[What you are asked to do] Your copy of the data should match it exactly, except that the pictures are gone.
(Input data)
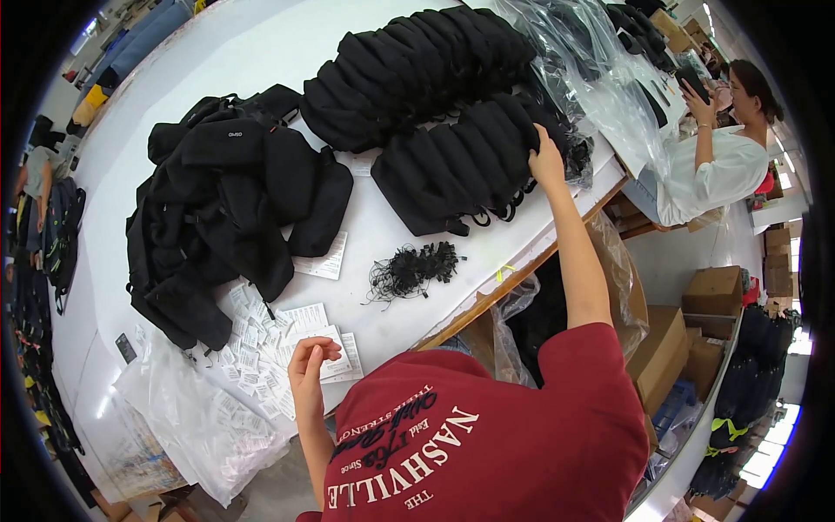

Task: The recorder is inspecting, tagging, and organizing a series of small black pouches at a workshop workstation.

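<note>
My right hand (546, 160) is at the right end of a row of black bags (461, 161), its fingers closed over the top of the end bag. My left hand (310, 361) hovers by the stacked white printed cards (335, 357) at the table's near edge. Its fingers are loosely curled and a little apart, with nothing visible in them. Loose small white tags (252, 352) lie spread to its left. Between my hands and the bag row sits a tangled heap of black cord tags (413, 268).
A larger row of black bags (417, 74) stands behind, and a jumbled bag pile (226, 209) is at left. Clear plastic (565, 43) covers the far right. A plastic bag (209, 426) hangs off the near left edge. Cartons (657, 348) stand at right; another person (718, 165) is beyond.
</note>
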Action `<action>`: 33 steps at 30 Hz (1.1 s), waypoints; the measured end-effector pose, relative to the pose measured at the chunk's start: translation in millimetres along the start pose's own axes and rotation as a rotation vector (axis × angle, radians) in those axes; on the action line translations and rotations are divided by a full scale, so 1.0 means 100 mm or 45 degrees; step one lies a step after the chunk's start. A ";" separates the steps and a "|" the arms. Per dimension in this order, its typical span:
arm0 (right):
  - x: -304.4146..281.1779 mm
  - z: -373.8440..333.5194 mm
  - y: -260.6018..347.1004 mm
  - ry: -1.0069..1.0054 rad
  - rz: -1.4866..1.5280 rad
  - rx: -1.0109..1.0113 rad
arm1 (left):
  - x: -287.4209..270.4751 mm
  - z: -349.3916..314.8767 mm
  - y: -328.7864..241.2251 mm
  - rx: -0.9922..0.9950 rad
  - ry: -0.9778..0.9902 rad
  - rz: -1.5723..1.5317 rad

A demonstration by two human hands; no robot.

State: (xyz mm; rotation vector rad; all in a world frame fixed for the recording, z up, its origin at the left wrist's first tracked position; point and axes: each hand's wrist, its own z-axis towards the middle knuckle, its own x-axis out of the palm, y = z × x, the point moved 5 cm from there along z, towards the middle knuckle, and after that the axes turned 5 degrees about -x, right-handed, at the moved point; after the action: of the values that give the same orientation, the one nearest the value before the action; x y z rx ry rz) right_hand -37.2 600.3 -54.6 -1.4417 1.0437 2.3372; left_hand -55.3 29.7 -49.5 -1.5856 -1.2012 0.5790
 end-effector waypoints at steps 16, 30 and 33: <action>0.20 -1.52 2.34 0.395 0.598 -0.599 | -0.85 -0.13 -0.11 0.123 -0.818 1.182; 0.89 -2.32 2.89 0.869 0.153 -1.240 | -0.65 -0.16 0.26 0.090 -0.721 1.380; 0.47 -2.11 3.07 0.708 0.366 -1.103 | -0.63 -0.18 0.18 0.074 -0.722 1.326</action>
State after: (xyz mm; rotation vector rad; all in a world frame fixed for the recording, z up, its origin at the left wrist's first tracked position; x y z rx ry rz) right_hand -68.6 229.0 -11.1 -2.4872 0.2841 2.8388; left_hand -57.4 -34.3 -72.0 -2.0030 -0.6182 1.7966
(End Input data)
[Output of the exercise]
Task: The recorder is inspecting, tagging, and organizing a series of small black pouches at a workshop workstation.

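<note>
My right hand (546, 160) is at the right end of a row of black bags (461, 161), its fingers closed over the top of the end bag. My left hand (310, 361) hovers by the stacked white printed cards (335, 357) at the table's near edge. Its fingers are loosely curled and a little apart, with nothing visible in them. Loose small white tags (252, 352) lie spread to its left. Between my hands and the bag row sits a tangled heap of black cord tags (413, 268).
A larger row of black bags (417, 74) stands behind, and a jumbled bag pile (226, 209) is at left. Clear plastic (565, 43) covers the far right. A plastic bag (209, 426) hangs off the near left edge. Cartons (657, 348) stand at right; another person (718, 165) is beyond.
</note>
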Action `<action>`: 33 steps at 30 Hz (1.1 s), waypoints; the measured end-effector pose, relative to the pose measured at the chunk's start: translation in millimetres along the start pose's own axes and rotation as a rotation vector (axis × angle, radians) in those axes; on the action line translations and rotations are divided by a full scale, so 1.0 means 100 mm or 45 degrees; step one lies a step after the chunk's start. A ";" separates the steps and a "|" the arms. Per dimension in this order, its typical span:
arm0 (right):
  - x: -304.4146..281.1779 mm
  - z: -373.8440..333.5194 mm
  - y: -260.6018..347.1004 mm
  - ry: -1.0069..1.0054 rad
  - rz: -1.4866..1.5280 rad
  - rx: -1.0109..1.0113 rad
arm1 (left):
  - x: -287.4209..270.4751 mm
  - z: -349.3916..314.8767 mm
  - y: -328.7864..241.2251 mm
  - rx: -0.9922..0.9950 rad
  - ry: -0.9778..0.9902 rad
  - rz: -1.5723..1.5317 rad

A demonstration by two human hands; no robot.

State: (xyz mm; rotation vector rad; all in a world frame fixed for the recording, z up, its origin at the left wrist's first tracked position; point and axes: each hand's wrist, its own z-axis towards the middle knuckle, its own x-axis out of the palm, y = z × x, the point moved 5 cm from there along z, towards the middle knuckle, and after that the axes turned 5 degrees about -x, right-handed, at the moved point; after the action: of the values that give the same orientation, the one nearest the value before the action; x y z rx ry rz) right_hand -37.2 600.3 -54.6 -1.4417 1.0437 2.3372; left_hand -55.3 29.7 -49.5 -1.5856 -1.2012 0.5790
 end-effector waypoints at steps 16, 30 and 33: <action>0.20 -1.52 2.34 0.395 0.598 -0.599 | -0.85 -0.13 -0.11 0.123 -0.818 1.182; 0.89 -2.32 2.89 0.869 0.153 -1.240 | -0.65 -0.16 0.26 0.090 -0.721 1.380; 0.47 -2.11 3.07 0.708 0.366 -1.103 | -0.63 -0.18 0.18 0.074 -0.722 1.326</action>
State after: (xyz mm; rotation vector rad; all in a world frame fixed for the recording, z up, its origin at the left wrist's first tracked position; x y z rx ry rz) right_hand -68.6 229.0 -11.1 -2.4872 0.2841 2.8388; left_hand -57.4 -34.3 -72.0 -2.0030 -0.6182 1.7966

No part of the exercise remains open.